The police presented no search warrant for this third home search and didn’t remove anything from the home, as had occurred in past searches, where money and belongings were taken. However, they threatened Gutierrez with more jail time and criminal charges if she attended the Mass that is supposedly being planned at the San Miguel Archangel Church.
Searches in Tipitapa and the northwestern departments as well
Community leaders who asked not to be identified also told Confidencial of police sieges at the homes of three opposition members from Tipitapa, and the forced search of two homes in Somoto. The searches targeted the homes of members of opposition organizations Blue and White National Unity (UNAB) and the Civic Alliance for National Unity (ACUN).
Two other searches were carried out in the far northern cities of Jalapa and Wiwili in the department of Nueva Segovia, both of UNAB members.

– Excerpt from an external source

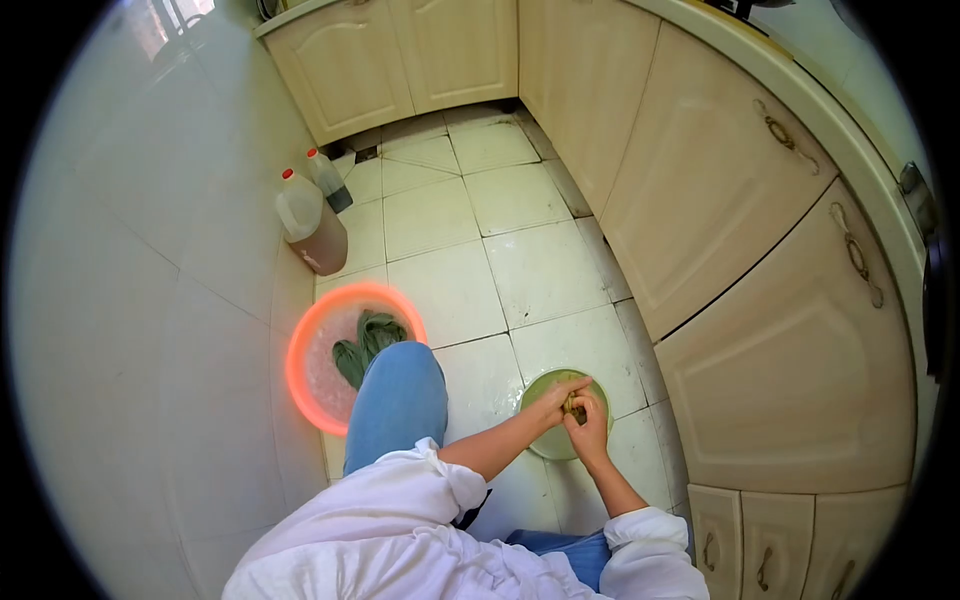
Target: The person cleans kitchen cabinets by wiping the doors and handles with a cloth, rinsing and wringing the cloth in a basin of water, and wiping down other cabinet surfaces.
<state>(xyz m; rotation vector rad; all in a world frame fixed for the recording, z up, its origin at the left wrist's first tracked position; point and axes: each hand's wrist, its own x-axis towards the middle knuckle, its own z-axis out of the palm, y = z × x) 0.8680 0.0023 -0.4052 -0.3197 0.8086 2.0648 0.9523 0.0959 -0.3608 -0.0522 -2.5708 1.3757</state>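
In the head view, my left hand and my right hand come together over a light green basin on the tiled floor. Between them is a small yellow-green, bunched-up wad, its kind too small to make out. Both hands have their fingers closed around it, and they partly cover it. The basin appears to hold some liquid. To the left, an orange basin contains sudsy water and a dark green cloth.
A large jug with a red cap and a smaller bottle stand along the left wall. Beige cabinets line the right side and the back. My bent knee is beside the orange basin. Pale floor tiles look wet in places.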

Sources stated that in Jalapa, Nueva Segovia, one of the opposition members was even “visited by police at their workplace”, where they forced him to sign a document promising “not to put up flyers, not to paint graffiti, nor carry out terrorist actions against Nicaragua.”
Those in Somoto and Wiwili who had their homes searched were pressured to sign a similar document, which the police had brought with them.
The “Blue and White Monitor” group issued an alert, noting that on Tuesday they had received “denunciations on a national scale of an increase in repression tied to the approach of April 18 and 19”. They called on the population to “take measures for their safety and protection.”